During his services in the party and the ministry:

- Higher education witnessed a drastic reform aimed at upgrading the higher Education sector in Syria.
- Private universities were established for the first time.
- Branches and public universities were expanded all over the country and in almost every city to provide more admission opportunities for students. These resulted in accepting high percentage of female students in faculties in the cities they live in. Gross enrollment rates increased to a more than 70 per cent.
- Military students training subject was moved to training camps off campuses.
- Quality assurance and accreditation systems were established.
- The development of National Academic reference standards which aimed at the creation of human resource capacity in support of economic development.
- Serious attempts and actions taken to link the academic programs with societal and labor market needs.
- Polytechnic institutes also witnessed structural and academic changes in scope and in areas of specialty to meet the labor market needs.

=== Academic ===
In additional to his political posts Ghias A. Barakat has been a faculty member for over 35 years, an experience which covers a relatively significant part of his lifetime. He taught several undergraduate and graduate courses related to applied linguistics and was the director of the Advisory Center of English language program from 1985 to 2000, known now as The Higher Language Institute of Languages. He was an active member of TESOL (Teachers of English to Speakers of Other Languages) interest section. Barakat taught various courses mainly under Linguistics and Applied Linguistics on both the undergraduate and graduate levels. He also supervised a number of Master and Doctoral theses. Apart from that, he participated in linguistic studies conferences and symposia, local, regional and international. He involved with both Patrick Abram Seale the author of : "Asad of Syria: The Struggle for the Middle East", and later on with David W. Lesch the author of a unique and an extraordinary book: "The New Lion of Damascus: Bashar al-Asad and Modern Syria". In addition, he offered consultations for establishing and designing English as a Foreign language programs and digital dictionaries (Al-Mawrid) in the Arab World. Barakat headed Syrian Computer Society branch in Aleppo and served as a member of the Board of Trusties of the Syrian Computer Society in Damascus. In addition, he was a member of the legislative board of the teachers syndicate. He participated in Aleppo University international program in hosting and directing an educational and cultural program for enhancing intercultural relations with The National Council of US Arab-American Relations headed by Dr. John Duke Antony.

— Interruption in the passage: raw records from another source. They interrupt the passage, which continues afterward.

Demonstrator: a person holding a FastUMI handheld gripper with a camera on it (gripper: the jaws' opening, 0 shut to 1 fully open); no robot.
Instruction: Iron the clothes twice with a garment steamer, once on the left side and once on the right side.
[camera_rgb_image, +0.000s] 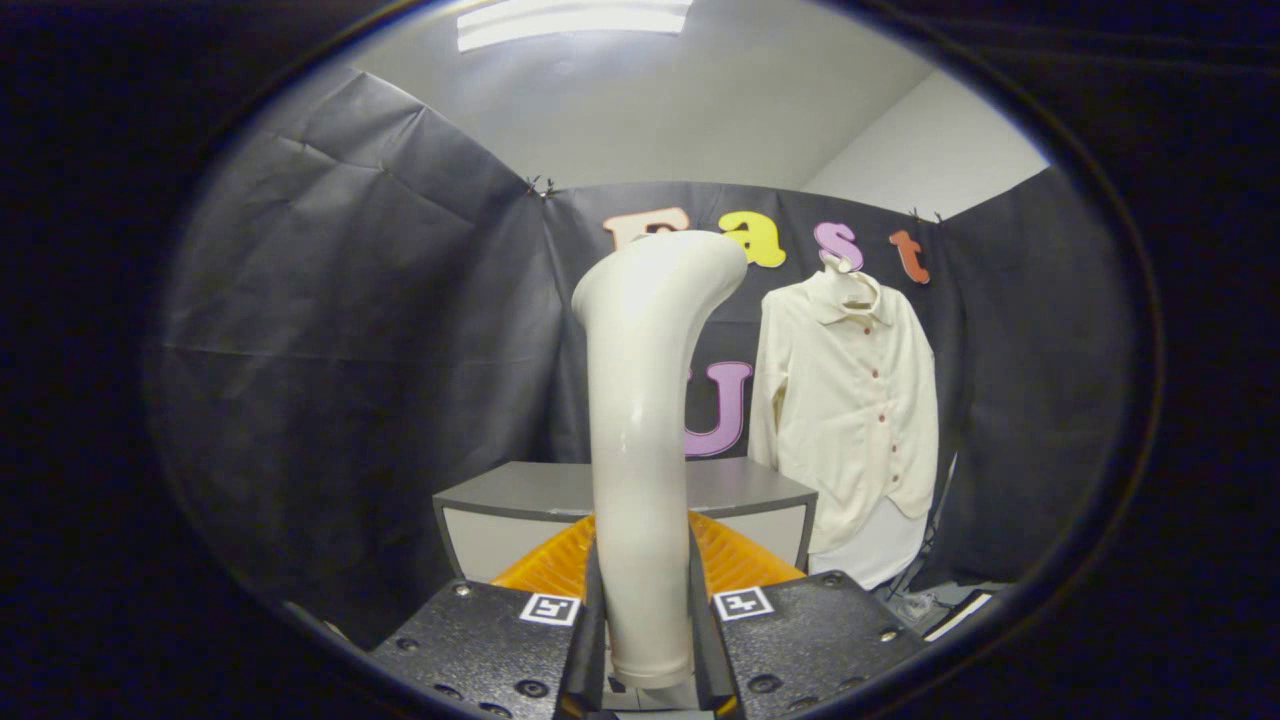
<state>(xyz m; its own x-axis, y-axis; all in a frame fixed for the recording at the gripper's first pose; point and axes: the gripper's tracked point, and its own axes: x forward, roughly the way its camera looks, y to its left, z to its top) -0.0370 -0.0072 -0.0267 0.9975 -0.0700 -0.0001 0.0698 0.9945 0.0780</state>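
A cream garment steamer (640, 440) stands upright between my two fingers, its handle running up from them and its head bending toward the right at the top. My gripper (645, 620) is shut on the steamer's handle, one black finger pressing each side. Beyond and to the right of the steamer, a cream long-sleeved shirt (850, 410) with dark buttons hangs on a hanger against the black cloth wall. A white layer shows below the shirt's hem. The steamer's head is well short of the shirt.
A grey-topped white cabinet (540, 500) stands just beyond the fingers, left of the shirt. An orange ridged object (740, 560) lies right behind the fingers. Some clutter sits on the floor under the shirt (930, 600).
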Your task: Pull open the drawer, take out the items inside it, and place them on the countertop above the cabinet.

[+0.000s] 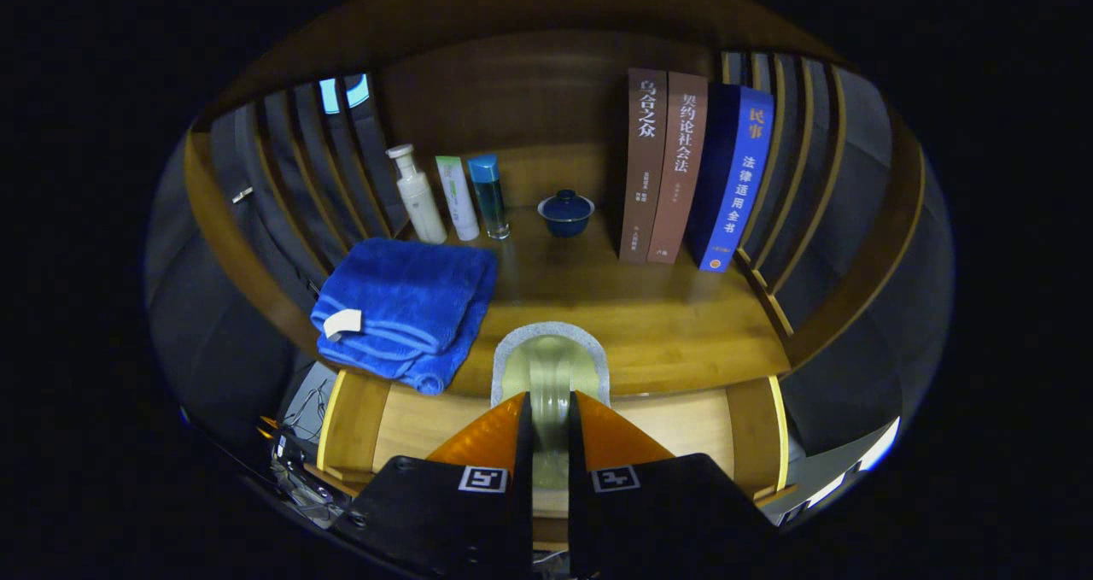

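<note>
Gripper view: gripper (pixel 551 418) pinched tight on a pale scrubbing brush (pixel 551 366), held over the open drawer (pixel 683 422), countertop (pixel 666 315) just ahead.

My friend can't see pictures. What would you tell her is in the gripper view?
The gripper is shut on a pale green holder above the open drawer, at the countertop's front edge. On the countertop lie a folded blue towel, three bottles, a small blue lidded cup and three upright books.
</note>
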Motion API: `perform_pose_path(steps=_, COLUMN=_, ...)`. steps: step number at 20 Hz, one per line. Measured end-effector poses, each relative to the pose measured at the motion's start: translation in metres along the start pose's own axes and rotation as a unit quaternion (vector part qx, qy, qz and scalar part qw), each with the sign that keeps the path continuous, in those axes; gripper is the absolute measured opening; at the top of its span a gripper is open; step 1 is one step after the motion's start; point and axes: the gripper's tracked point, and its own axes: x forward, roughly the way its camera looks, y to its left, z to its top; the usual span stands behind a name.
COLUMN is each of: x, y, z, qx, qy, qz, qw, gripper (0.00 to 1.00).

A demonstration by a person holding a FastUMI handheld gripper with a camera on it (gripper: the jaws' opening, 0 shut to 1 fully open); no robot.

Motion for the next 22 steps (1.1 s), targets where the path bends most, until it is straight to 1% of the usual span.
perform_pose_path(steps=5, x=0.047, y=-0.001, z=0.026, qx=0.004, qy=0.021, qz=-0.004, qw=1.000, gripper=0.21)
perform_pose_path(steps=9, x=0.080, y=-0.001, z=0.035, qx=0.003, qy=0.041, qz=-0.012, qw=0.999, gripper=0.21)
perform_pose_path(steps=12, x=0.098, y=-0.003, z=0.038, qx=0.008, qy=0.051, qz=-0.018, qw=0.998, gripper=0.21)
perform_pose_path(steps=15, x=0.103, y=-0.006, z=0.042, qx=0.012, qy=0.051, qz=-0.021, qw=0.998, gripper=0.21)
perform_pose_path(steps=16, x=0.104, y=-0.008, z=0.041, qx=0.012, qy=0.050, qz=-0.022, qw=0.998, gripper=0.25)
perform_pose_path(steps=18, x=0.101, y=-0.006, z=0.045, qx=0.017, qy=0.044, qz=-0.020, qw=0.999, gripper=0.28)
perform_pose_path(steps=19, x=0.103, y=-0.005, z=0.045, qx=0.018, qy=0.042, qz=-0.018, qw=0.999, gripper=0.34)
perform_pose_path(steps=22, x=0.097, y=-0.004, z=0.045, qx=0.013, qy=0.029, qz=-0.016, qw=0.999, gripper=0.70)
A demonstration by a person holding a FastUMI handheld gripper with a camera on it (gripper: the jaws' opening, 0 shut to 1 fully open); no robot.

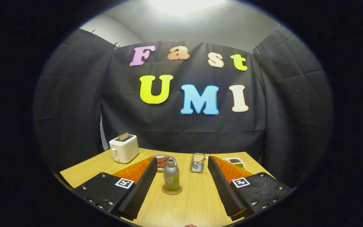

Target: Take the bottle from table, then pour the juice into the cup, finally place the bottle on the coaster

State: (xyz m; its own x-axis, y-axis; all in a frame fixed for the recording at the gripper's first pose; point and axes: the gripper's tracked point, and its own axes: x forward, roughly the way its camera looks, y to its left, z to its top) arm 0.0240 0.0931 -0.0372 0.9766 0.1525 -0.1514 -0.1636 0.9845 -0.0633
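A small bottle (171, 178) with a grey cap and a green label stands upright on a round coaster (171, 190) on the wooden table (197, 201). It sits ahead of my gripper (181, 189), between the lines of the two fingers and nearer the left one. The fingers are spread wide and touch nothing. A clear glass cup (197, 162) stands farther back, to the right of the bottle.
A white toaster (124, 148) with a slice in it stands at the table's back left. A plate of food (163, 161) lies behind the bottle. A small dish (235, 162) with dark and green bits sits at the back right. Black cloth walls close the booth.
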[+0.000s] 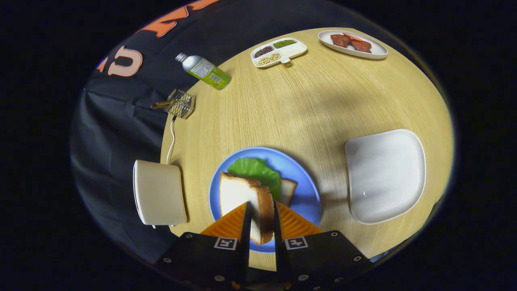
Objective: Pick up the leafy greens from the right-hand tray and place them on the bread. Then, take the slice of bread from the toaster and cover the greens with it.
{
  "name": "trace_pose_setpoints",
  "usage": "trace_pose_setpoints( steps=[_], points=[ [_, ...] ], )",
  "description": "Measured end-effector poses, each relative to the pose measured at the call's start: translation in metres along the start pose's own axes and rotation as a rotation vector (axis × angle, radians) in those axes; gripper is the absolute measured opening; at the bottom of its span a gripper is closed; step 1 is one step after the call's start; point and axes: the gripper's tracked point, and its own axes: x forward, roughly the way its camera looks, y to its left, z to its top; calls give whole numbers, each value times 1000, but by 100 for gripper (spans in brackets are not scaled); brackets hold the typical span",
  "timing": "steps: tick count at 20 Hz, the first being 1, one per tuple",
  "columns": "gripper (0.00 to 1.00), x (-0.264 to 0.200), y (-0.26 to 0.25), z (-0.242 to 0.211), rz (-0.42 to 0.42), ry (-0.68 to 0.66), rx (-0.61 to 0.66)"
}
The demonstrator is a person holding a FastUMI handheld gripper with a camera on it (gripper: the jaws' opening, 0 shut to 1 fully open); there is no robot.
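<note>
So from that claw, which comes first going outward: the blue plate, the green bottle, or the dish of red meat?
The claw grips a bread slice.
1. Blue plate, directly under the claw.
2. Green bottle, far off to the left, lying at the table edge.
3. Dish of red meat, across the table, to the right.

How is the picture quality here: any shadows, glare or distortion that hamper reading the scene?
Gripper view: fisheye bends the table edge strongly; a soft broad shadow falls beyond the blue plate; mild sheen on the empty white tray; the bread slice clamped in the gripper is sharp; the far dishes are small but legible.
</note>
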Motion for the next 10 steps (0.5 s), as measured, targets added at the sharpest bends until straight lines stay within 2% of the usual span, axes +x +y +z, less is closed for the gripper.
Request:
trace_pose_setpoints(
  steps=[2, 7, 10],
  points=[
    [35, 3, -4, 0, -21, -3, -19],
    [47, 2, -12, 3, -66, -17, -61],
    [68, -11, 0, 11, -31, -32, -54]
  ],
)
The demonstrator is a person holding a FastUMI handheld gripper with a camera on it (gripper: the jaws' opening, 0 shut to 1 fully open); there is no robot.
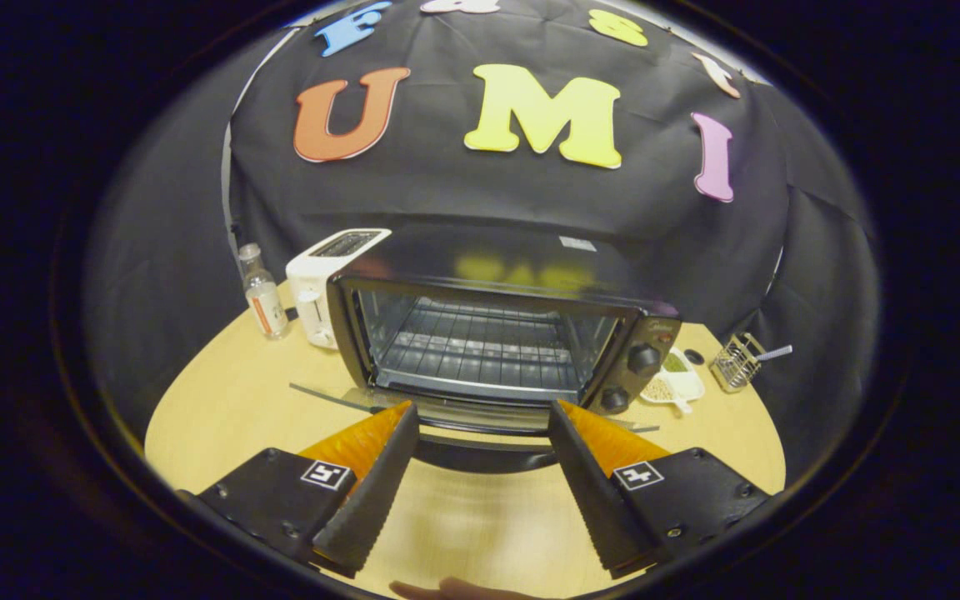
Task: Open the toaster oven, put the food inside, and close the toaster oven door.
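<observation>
A black toaster oven (605, 287) stands on the wooden table (222, 392), just ahead of my fingers. Its glass door (480, 417) is folded down flat, with the dark handle (484, 454) lying between my fingertips. The wire rack (480, 346) inside is bare. My gripper (482, 410) is open, its fingers spread wide to either side of the door handle and pressing on nothing. No food is between the fingers.
A white slot toaster (317, 283) and a small clear bottle (263, 296) stand left of the oven. Right of it sit a white dish of grains (676, 385) and a wire holder with a utensil (737, 360). A person's fingertip (447, 590) peeks in below the fingers.
</observation>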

He is currently a full-time professor of Applied Linguistics at the Department of English, Faculty of Arts, Damascus University, Syria. He is also a consultant at Al-Andalus University for Medical Sciences.

== Books ==
Ghias A. Barakat published a number of books and research papers besides translating several books.

- 2018: Translated: Washington's Long War on Syria (حرب واشنطن الطويلة على سورية)
- 2016: Translated and edited: Political Discourse in the Media: Cross-Cultural Perspectives (الخطاب السياسي في وسائل الإعلام : منظورات عبر الثقافات)
- 2012: Contributor to a book entitled: A Grammar of Domari: Yaron Matras.
- 1999: Contributor to a book entitled: Applied Linguistics: Analytical Research. The Book addresses the efficacy of computer assisted language learning.
- 1997: Ed. & translated: Aleppo University Guide Book. Contributed to a book entitled Linguistics Applications Teaching English in Arabic Context, "Computer Assisted Instruction: Bases and Program", edited by Omar Sheikh Al-Shabab and Farida Baka.